WHAT THIS TASK INVOLVES – Repeat the material in full. Keep every line exactly as it is.

GIVEN INFORMATION –
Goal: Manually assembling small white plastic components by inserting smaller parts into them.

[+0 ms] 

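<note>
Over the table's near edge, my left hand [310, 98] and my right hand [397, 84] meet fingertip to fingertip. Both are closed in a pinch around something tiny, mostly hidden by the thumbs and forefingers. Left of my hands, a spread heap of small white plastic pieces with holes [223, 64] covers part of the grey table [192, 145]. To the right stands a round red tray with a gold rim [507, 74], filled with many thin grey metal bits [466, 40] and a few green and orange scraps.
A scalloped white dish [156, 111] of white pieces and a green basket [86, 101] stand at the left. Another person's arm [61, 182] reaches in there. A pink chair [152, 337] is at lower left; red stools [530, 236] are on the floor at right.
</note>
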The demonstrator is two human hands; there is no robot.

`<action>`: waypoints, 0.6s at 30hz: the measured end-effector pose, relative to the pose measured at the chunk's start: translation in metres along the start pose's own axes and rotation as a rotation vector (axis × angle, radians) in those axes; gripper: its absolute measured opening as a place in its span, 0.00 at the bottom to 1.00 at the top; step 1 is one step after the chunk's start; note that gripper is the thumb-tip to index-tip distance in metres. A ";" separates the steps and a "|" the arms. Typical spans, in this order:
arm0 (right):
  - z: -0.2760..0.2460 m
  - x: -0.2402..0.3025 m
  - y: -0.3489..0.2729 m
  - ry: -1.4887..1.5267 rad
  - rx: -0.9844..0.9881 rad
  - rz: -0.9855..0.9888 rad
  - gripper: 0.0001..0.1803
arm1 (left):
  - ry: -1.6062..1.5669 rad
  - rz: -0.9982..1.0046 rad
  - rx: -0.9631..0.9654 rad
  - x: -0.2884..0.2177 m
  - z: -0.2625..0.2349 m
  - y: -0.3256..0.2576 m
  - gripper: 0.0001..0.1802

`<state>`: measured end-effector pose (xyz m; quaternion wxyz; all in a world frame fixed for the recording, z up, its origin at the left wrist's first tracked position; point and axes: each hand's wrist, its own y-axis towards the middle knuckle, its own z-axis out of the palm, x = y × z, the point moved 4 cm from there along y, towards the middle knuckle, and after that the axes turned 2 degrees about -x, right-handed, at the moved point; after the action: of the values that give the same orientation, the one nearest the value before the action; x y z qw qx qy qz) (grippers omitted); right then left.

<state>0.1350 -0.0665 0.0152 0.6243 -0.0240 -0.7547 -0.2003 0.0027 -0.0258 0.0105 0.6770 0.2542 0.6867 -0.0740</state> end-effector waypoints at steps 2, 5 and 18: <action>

SOLUTION FOR THIS PROBLEM –
Goal: Manually assembling small white plastic components by inserting smaller parts into them.

[+0 ms] 

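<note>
Over the table's near edge, my left hand [310, 98] and my right hand [397, 84] meet fingertip to fingertip. Both are closed in a pinch around something tiny, mostly hidden by the thumbs and forefingers. Left of my hands, a spread heap of small white plastic pieces with holes [223, 64] covers part of the grey table [192, 145]. To the right stands a round red tray with a gold rim [507, 74], filled with many thin grey metal bits [466, 40] and a few green and orange scraps.
A scalloped white dish [156, 111] of white pieces and a green basket [86, 101] stand at the left. Another person's arm [61, 182] reaches in there. A pink chair [152, 337] is at lower left; red stools [530, 236] are on the floor at right.
</note>
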The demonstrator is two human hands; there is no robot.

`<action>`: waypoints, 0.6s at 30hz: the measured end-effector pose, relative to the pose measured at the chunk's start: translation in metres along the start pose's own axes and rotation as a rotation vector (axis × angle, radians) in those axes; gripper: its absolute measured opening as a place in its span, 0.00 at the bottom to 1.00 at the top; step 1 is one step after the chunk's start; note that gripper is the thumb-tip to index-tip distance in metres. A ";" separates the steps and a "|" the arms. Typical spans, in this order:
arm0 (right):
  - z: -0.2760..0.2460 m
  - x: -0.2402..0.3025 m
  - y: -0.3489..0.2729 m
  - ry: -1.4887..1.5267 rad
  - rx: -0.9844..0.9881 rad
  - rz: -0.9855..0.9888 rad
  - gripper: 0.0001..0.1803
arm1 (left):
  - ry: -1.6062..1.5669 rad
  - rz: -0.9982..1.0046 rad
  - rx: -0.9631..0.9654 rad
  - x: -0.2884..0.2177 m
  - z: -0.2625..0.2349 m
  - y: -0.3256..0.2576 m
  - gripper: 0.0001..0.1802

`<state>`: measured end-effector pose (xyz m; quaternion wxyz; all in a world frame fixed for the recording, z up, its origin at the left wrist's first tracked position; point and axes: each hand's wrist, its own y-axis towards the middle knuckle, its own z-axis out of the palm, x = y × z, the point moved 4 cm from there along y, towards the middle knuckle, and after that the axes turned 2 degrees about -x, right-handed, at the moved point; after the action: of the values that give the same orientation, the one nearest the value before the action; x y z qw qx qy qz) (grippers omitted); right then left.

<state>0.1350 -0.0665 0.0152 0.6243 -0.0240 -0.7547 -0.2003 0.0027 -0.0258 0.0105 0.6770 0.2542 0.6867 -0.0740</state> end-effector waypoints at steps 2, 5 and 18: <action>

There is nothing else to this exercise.